DataWorks extensions allow you to define custom logic to monitor user actions. For example, you can use extensions to intercept and block inappropriate actions, send notifications, or manage processes for specific events. This topic describes how to develop and deploy an extension using a self-hosted service.
Background information
Prerequisites
You must enable message subscription. The deployment of extensions using a self-hosted service relies on the message distribution capabilities of EventBridge. You must ensure that DataWorks open event messages are configured to be sent to an event bus in EventBridge. You must also ensure that messages from this event bus are routed to a service program that is deployed on-premises or in the cloud.
Limits
-
Only users of DataWorks Enterprise Edition can use the Extensions module.
-
The Extensions module is available in the following regions: China (Beijing), China (Hangzhou), China (Shanghai), China (Zhangjiakou), China (Shenzhen), China (Chengdu), US (Silicon Valley), US (Virginia), Germany (Frankfurt), Japan (Tokyo), China (Hong Kong), and Singapore.
Notes
-
Only the Open Platform administrator, tenant administrator, Alibaba Cloud accounts, and RAM users to which the AliyunDataWorksFullAccess policy is attached have read and write permissions on the developer backend. For more information about permission management, see Global module permission control and Manage product-level and console access with RAM policies.
Version limit: If your DataWorks Enterprise Edition subscription expires, all extensions become invalid and can no longer trigger event checks. Any checks that have been triggered but have not reached their final state will automatically pass.
Node limit: When a check is triggered for a composite node that contains inner nodes, such as a machine learning (PAI) node, a do-while node, or a for-each node, all inner nodes must pass the check before subsequent operations can proceed.
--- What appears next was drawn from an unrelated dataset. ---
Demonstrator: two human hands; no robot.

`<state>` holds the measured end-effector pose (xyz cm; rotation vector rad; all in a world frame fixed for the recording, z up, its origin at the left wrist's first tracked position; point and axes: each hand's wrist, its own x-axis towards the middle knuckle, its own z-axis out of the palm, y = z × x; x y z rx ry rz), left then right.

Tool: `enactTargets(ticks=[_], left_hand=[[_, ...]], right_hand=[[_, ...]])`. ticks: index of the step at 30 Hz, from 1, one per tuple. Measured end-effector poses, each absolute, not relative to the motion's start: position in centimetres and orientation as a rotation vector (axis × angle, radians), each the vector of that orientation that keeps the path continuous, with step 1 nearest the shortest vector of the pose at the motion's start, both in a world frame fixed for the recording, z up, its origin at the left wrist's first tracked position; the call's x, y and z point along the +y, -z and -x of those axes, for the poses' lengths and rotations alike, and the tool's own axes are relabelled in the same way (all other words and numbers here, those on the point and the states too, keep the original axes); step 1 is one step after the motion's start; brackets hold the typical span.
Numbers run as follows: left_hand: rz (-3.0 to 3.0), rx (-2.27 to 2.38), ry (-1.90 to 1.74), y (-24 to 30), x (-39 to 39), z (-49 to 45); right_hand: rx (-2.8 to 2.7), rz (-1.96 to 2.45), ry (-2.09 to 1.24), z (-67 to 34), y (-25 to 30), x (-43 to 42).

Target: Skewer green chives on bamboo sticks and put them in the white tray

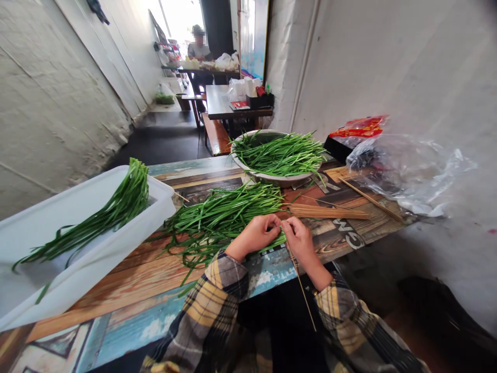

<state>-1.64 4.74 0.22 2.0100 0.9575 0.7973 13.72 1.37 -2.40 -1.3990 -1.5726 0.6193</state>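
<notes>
One bunch of green stems lies in the white tub, toward the tabletop's left edge; this I judge done, while the loose heap and the basin by the far edge seem left. From afar, my right grip pinches a slim, straight tan stick slanting past the near edge; my left grip is closed, on what I cannot tell.

Pale walls flank a dark floor. Bright light fills the far end, behind shelves. Two tables stand further back, one behind the other, with a brown bench beside the nearer.
</notes>
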Motion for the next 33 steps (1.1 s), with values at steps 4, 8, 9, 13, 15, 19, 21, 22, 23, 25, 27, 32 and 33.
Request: enactTargets(ticks=[4, 8, 9, 13, 15, 19, 21, 22, 23, 25, 27, 32, 33], left_hand=[[-1.9, 1.012, -0.933, -0.5, 5.0, 1.9], [-1.933, 1.276, -1.124, -0.9, 5.4, 2.4], [-1.969, 1.329, -1.15, -0.9, 5.4, 2.5], [-2.214, 1.36, -1.081, -0.5, 5.4, 2.6], [-2.377, 1.305, -0.952, -0.3, 5.3, 2.5], [-2.612, 1.24, -0.648, -0.2, 5.2, 2.1], [-2.66, 1.269, -0.554, -0.2, 5.2, 2.0], [-2.675, 1.287, -0.525, -0.2, 5.2, 1.9], [-2.69, 1.3, -0.502, -0.2, 5.2, 1.9], [-2.715, 1.325, -0.474, -0.1, 5.2, 1.8], [-2.722, 1.355, -0.496, -0.2, 5.1, 1.7], [-2.567, 1.37, -0.817, -0.6, 5.0, 1.7], [-2.519, 1.348, -0.871, -0.7, 5.0, 1.7]], right_hand=[[-1.617, 1.391, -0.542, -14.1, 2.6, 0.7], [-1.658, 1.415, -0.497, -14.6, 2.9, -0.1], [-1.657, 1.418, -0.498, -14.6, 2.9, -0.1], [-1.629, 1.427, -0.531, -14.7, 3.1, 0.0], [-1.616, 1.424, -0.551, -14.7, 3.0, 0.1], [-1.603, 1.411, -0.576, -14.6, 2.9, 0.2], [-1.612, 1.404, -0.572, -14.6, 2.9, 0.1], [-1.62, 1.398, -0.568, -14.7, 2.9, 0.1], [-1.629, 1.391, -0.565, -14.7, 2.8, 0.1], [-1.638, 1.381, -0.56, -14.7, 2.8, 0.0], [-1.63, 1.385, -0.56, -14.6, 2.7, 0.0], [-1.58, 1.415, -0.589, -14.6, 2.8, 0.1], [-1.57, 1.415, -0.603, -14.6, 2.8, 0.1]])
Trigger description: Multiple extensions can be associated with the same extension point event. This means a single event can trigger multiple extensions.
Processing flow
The following describes the basic flow of using a self-built service deployment extension program to consume messages from EventBridge:
After an extension point event is triggered, the associated process enters the Checking state and waits for a result from the extension's callback API. DataWorks then decides whether to block the process based on the result.
User side
Before you deploy an extension in DataWorks using a self-hosted service, you must develop the extension and deploy it in the cloud or on-premises. You can see Appendix: DataWorks Open Platform sample code library to initialize the project code and obtain the Open Platform sample code from GitHub. When you develop the extension, you must base the development and deployment on the type of service to which messages from the event bus are ultimately routed.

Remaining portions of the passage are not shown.